Black Uhuru - Chill out

blackuhuru chill outBlack Uhuru ist vermutlich die Reggaeband mit der wechselvollsten Geschichte. In diesem Auf und Ab, den dauernden Umbesetzungen, Stiländerungen und Weiterentwicklungen scheint das 82er Album „Chill out" ein wenig unterzugehen.

Gegründet 1974 vom einzigen All-time-Mitglied Duckie Simpson, begaben sich Black Uhuru schnell unter die Fittiche der musikalischen Masterminds Sly & Robbie. Zu dieser Zeit stand die später zur Legende werdende Rhythmusgruppe ebenfalls am Beginn ihrer großen Karriere. Doch Schlagzeuger Sly Dunbar und der Bassmann Robbie Shakespeare hatten bereits klare Vorstellungen, wie der Roots Reggae weiter zu entwickeln ist.

1977 schloss sich schließlich Michael Rose der Gruppe an. Er bleibt auf ewig die Stimme von Black Uhuru. Egal wer sich zukünftig noch auf die lange Liste der Leadsänger der Band setzen wird. Die Kombination aus Roses Songwritertalent, seiner prägnanten Stimme und der Soundkompetenz von Sly & Robbie war unschlagbar. Die Ergänzung des Backgrounds durch die Amerikanerin Puma Jones markierte 1978 den Beginn der prägendsten Phase Black Uhurus.

War 1977 das Debüt „Black sounds of freedom" überwiegend klassischer Roots, zeigte das zweite Album „Showcase" (1979), wohin die Reise gehen würde. Sly & Robbie begannen ohnehin, einen treibenden, harten Roots Rockers zu produzieren. Diese Richtung bestimmte nun auch die Tunes von Black Uhuru. In Zusammenarbeit mit den drei Vokalisten Michael Rose, Duckie Simpson und Puma Jones entstanden bis 1983 fünf Studioalben, ein überflüssiges Live- und ein sehr gutes Dub-Album, die das Reggae-Genre mit einem bis dahin nicht dagewesenen Style bereicherten.

Der Sound von Black Uhuru in diesen Jahren war rau, rotzig, rockorientiert. Der Output wurde innerhalb der fünf Jahre experimenteller, verzichtete mit der Zeit mehr und mehr auf herkömmliche Roots-Reggae-Elemente und wies zu Beginn der 80er vermehrt in der Reggaewelt bis dato unbekannte Synthie-Passagen auf.

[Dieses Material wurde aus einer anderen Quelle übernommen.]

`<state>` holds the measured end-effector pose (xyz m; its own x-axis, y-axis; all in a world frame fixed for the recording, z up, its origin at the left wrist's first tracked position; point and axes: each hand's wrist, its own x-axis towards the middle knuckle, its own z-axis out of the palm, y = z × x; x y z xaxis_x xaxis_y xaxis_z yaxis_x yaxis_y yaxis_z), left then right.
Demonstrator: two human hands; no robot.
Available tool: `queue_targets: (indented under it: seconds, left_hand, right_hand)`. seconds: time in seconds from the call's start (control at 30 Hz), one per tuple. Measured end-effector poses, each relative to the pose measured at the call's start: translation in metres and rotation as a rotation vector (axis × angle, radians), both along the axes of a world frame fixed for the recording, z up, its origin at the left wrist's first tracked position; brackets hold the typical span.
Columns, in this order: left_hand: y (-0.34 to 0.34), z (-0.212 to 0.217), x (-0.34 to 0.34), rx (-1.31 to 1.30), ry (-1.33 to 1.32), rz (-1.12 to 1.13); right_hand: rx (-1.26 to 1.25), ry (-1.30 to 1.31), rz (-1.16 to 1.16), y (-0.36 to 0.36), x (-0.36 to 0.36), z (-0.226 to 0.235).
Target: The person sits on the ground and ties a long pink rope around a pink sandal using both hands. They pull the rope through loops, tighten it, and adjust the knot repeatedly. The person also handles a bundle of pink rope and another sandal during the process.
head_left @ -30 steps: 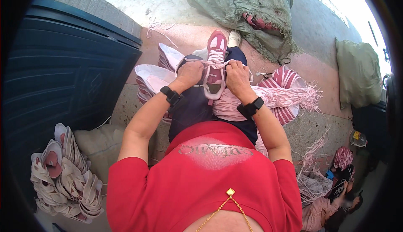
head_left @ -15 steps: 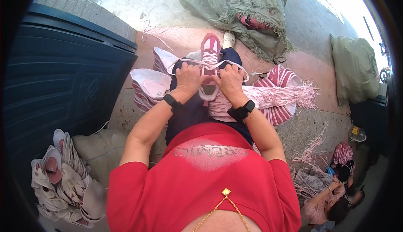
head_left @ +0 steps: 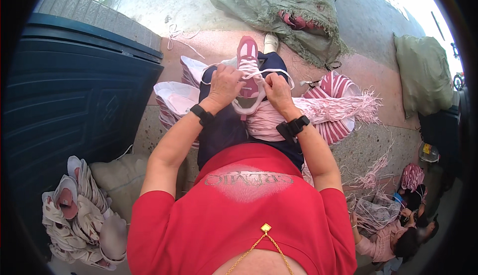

„Chill out" von 1982 dokumentiert die Entwicklung beispielhaft und stellt einen Meilenstein dieser Bandphase dar. Vielfach gelten die Alben „Sensemilla" oder „Red" als die herausragenden Black-Uhuru-Alben. „Chill out" ist nur das Mauerblümchen, das Black Uhuru aber zu unglaublicher Blüte treibt. Die Tracks verzichten nahezu komplett auf den reggaetypischen Offbeat der Rhythmusgitarre und Wally Badarou steuert erstmals über die gesamte Albumlänge moderne Synthiesounds bei. Die Percussion ergänzt das Ambiente der Synths, Robbies Bass grummelt furchteinflößend und Sly Dunbar setzt einen gnadenlosen Beat, der bereits an die Syndrums erinnert, mit denen der geniale Trommler in späteren Jahren experimentieren wird.

„Chill out" lässt stärker als die Vorgänger erkennen, zu was Black Uhuru in dieser Zeit fähig waren und welche überragende Bedeutung ihr Schaffen für den ganzen Reggae hatte. Der Nachfolger „Anthem" (1984) gewinnt dafür den Grammy, obwohl das Album dieses Konzept zu weit treibt und mutmaßlich auch deshalb die kreative Hochphase Black Uhurus beendet. Michael Rose verschwindet für 10 Jahre.

Der Sound Black Uhurus zwischen 1979 und 1984 ist bis heute einzigartig, obwohl das aktuelle Roots Revival inzwischen auf alles Damalige zurückgreift. Selbst der seinerzeit ebenfalls ungewöhnliche Sound Ini Kamozes feiert durch Protoje dieser Tage eine Reinkarnation. Black Uhuru dagegen bleibt bisher unkopiert und ist gegenwärtig immer noch unerreicht. Selbst eine unselige Reunion hat das nicht vermocht.